There are times when you find
yourself lying on a beach with a good book and a cooling breeze drifting in
from the sea that you can think that you are a million miles from the real
world with its hustle and bustle and suffocating consumerism. The truth is that
it is hiding on the other side of the sand dunes.
I was about to settle into a
midday snooze when a text message summoned me to the other side of town with an
urgent request to procure ice creams for three thirsty kids. I ambled slowly
towards the car and with a very satisfying yawn set off for the shops.
I should point out that I find
myself this year in Pauanui on the Coromandel Peninsula on the east coast of
New Zealand. It is a beautiful spot, favoured by Auckland dentists and Waikato
farmers who grew rich when the Chinese discovered milk. The houses go for
millions and the vehicle of choice is anything capable of towing a large boat.
It’s fair to say that you don’t get any riff raff and there is no edgy side of
town where you can buy drugs or move into a squat.
It does have a small supermarket
which is quiet and well run for 51 weeks of the year. At New Year, however,
when the hordes decamp from the city to the beach, it takes on the appearance
of Macys on 5th Avenue on the morning of Black Friday.
I had clearly missed the memo
that said that the world was about to end and that we should urgently stock up
on bottled water and paraffin. I knew where the ice cream fridge was but it
still took me twenty minutes to navigate the kids staring goggle eyed in the
chocolate isle as though Christmas had never happened and old ladies with isle
blocking trollies that contained a loaf of bread and a packet of pain killers.
After a Marco Polo-esque trek I
made it to the ice cream fridge which miraculously had not been cleaned out by
the hungry ants who were grabbing everything else as though their money was
about to become worthless at midnight.
I found myself at the end of one
of the queues for the tills and being a lazy sort and a believer that these
things even themselves out in the end, I decided to join and spurn the
opportunity to find a shorter or faster line.
How wrong I was.
Small supermarkets in New Zealand
are like Spars or Centres in Ireland. They don’t just sell the staples of bread
and milk, they act as an off-licence, dispenser of lottery tickets and probably
undertaker and shipping agent as well.
The first thing I noticed was
that I had joined the queue that also contained the lottery machine. Like most
countries, New Zealand runs its national lottery on a Saturday night. This
being Monday, there was a long line of mainly elderly patrons anxious to see if
they had become millionaires, or multi-millionaires in most cases as most of
them were rich already. The checkout girl was gamely trying to cater for these geriatric
requests while scanning the purchases of other customers. She did this by
feeding the tickets into a machine that read the numbers and issued a short
yelp if a prize was forthcoming. The tickets of course had spent the new year
crumbled in the bottom of shorts pockets and had to be carefully unwrapped
before loading into the machine in a process that reminded me of those Iranians
who put together the hastily shredded messages they found in the American
Embassy in Tehran in 1979.
I stood watching this as the ice
creams slowly melted in my hand but was comforted by the knowledge that I was
now three places from the front. Alas, the person at the front wanted to buy a
ticket for the following week’s lottery, no doubt figuring that getting in
early is the key to success. This involved charging up two space age terminals
that were clearly beyond the technical abilities of the girl on the till. She
gamely pressed all the available buttons with no success. She rang a bell which
was obviously designed to summon assistance and we stood there silently fuming
while we awaited the manager. She turned up after an age and pressed one button
on the machine and a ticket was duly issued.

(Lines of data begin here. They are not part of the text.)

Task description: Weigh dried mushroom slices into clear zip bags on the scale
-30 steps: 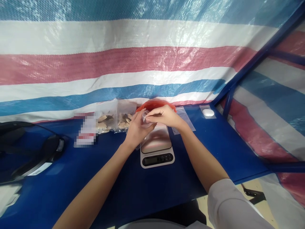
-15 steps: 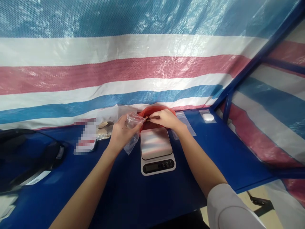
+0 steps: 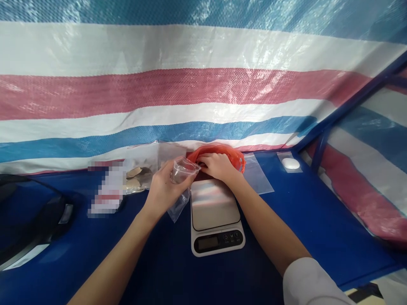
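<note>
My left hand [image 3: 165, 185] is closed on a clear plastic bag [image 3: 179, 203], thumb and fingers around its mouth, which gapes toward the right. Just behind the kitchen scale, my right hand [image 3: 218, 166] reaches into a red plastic bag [image 3: 233, 156]. Its fingers are curled together, and the tips are hidden inside, so what they grip cannot be made out. The kitchen scale [image 3: 216, 207], white with a shiny metal plate, lies between my forearms. Nothing rests on its plate, and its display is dark.
To the left lies a clear bag with tan, flat pieces [image 3: 135, 180], beside a blurred-out packet [image 3: 106, 192]. A black headset-like object [image 3: 41, 228] is at the far left. Flat clear bags [image 3: 259, 176] and a white oval item [image 3: 290, 164] lie right. Striped sheeting [image 3: 190, 87] rises behind the blue table [image 3: 305, 212].
My right hand has left the mouth of the clear bag, where it pinched something small, and dipped into the red bag. My left hand keeps the clear bag. The camera view has shifted slightly.
</note>
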The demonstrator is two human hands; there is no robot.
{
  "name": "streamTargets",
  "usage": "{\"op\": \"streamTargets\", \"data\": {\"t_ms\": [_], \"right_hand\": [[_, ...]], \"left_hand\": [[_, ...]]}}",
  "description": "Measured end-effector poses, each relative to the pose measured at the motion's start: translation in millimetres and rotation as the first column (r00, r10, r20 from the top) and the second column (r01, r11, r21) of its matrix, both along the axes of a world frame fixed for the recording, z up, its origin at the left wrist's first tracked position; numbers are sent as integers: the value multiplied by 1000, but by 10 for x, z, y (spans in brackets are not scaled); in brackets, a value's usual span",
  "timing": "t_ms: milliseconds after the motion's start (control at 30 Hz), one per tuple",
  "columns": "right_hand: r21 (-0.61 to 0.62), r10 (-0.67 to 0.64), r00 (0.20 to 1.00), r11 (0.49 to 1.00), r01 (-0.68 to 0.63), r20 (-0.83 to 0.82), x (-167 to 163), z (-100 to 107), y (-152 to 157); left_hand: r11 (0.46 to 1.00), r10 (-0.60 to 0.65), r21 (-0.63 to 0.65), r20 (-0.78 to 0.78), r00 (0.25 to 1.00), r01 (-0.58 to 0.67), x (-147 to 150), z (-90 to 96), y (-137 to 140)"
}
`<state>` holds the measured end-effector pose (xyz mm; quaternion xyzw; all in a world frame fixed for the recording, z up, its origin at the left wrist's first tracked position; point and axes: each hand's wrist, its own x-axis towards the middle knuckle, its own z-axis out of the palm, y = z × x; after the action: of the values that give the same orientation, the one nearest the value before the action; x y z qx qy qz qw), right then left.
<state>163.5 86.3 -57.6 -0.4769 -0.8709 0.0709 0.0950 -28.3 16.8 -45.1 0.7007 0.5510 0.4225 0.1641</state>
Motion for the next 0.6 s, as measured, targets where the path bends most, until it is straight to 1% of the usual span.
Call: {"op": "streamTargets", "data": {"t_ms": [233,400,500,533,600], "right_hand": [[-18,-33,999,999,32,-44,-5,-46,6],[-72,-14,975,997,-2,-220,131,-54,51],[-112,-10,934,993,-32,-358,232,36,43],[-132,-6,908,990,-55,-419,262,87,27],[-199,-4,827,971,-130,-562,311,211,-25]], "left_hand": [[1000,9,-14,11,1000,-9,-5,-12,8],[1000,-18,5,18,1000,18,9,-26,0],[999,-48,-1,24,999,48,24,-46,-8],[998,-64,-8,23,998,64,27,-54,-11],[995,-95,-20,16,995,96,32,-71,-14]]}}
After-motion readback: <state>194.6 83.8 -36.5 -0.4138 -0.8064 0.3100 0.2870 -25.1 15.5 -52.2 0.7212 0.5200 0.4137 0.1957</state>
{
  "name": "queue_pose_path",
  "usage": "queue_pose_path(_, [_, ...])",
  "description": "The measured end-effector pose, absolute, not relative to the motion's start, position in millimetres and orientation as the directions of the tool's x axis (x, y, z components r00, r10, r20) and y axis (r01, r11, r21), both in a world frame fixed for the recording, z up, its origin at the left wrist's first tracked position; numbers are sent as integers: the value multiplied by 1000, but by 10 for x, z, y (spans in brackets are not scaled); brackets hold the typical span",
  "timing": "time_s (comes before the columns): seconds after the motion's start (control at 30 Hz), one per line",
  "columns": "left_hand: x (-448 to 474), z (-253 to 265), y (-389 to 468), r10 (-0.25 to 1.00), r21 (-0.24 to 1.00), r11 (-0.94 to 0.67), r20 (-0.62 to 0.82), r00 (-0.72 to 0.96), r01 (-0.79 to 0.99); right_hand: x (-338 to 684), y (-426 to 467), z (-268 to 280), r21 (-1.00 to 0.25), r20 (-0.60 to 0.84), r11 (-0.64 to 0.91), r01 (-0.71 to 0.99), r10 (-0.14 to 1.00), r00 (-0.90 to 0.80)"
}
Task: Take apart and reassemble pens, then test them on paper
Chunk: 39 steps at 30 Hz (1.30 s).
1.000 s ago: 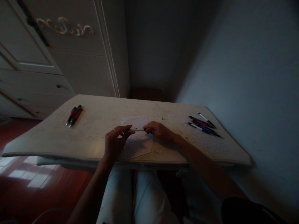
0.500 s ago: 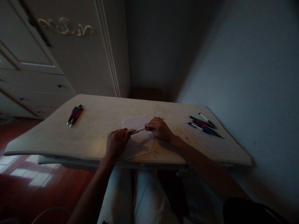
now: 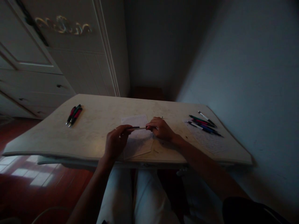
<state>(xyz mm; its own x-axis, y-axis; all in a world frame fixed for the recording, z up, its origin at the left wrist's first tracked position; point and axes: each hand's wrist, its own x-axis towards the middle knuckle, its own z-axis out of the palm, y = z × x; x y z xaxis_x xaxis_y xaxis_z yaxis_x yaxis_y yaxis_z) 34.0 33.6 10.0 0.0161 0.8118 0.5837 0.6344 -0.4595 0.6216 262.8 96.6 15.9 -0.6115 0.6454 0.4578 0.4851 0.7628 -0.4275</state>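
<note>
Fingers (image 3: pixel 126 126) of both hands (image 3: pixel 115 141) (image 3: pixel 163 129) tight around a slim, straight pen (image 3: pixel 142 128) above flat paper (image 3: pixel 137 148)

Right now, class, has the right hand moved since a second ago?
Yes, slightly: the right hand has shifted toward the far edge of the table and a little rightward.

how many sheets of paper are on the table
2 in sight: a middle sheet beneath the held pen, and a right-hand sheet, partly covered by loose pens. Others could be hidden underneath either one.
</note>
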Motion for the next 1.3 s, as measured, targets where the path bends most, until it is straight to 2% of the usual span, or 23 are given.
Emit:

It was then that I noticed that
the guy in front of me was clearly the most popular person in Pauanui. Every 30
seconds or so he would be greeted with fulsome New Year wishes and a request if
he would mind awfully if his friend could add a small item of shopping to his
basket in order for the friend to avoid joining the back of the queue. He didn’t
mind, but I did. He had gone from a simple bread and milk purchaser to having
an overflowing basket.
It would be some time before he
got to the front, because lordy me, the lady who had finally made it to the
scanning phase had just realised that she had picked up full fat milk instead
of skimmed. She set off on a mission to fight her way through the milling crowds
while we twitched and tutted. The ice cream was now running slowly down my
clenched hands.
At last I’m at the front and thinking that I
can at least save the chocolate coating on the melting desert. But it seems
that the checkout girl, while being clueless in the operation of lottery machinery
is the go to expert for everything else. One of the other check out girls
pushed in front of me to ask if she could accept an Australian drivers licence
as proof of age for the purchase of alcohol. The licence she held indicted that
it’s owner was in her mid-forties, but you can never be too safe I suppose.
The kids at least enjoyed the ice
creams, even if they did have the consistency of yogurt by the time they
consumed them. Next year I’m going to buy a lottery ticket and if I win I’ll
spend the money employing a little man who can do my shopping for me.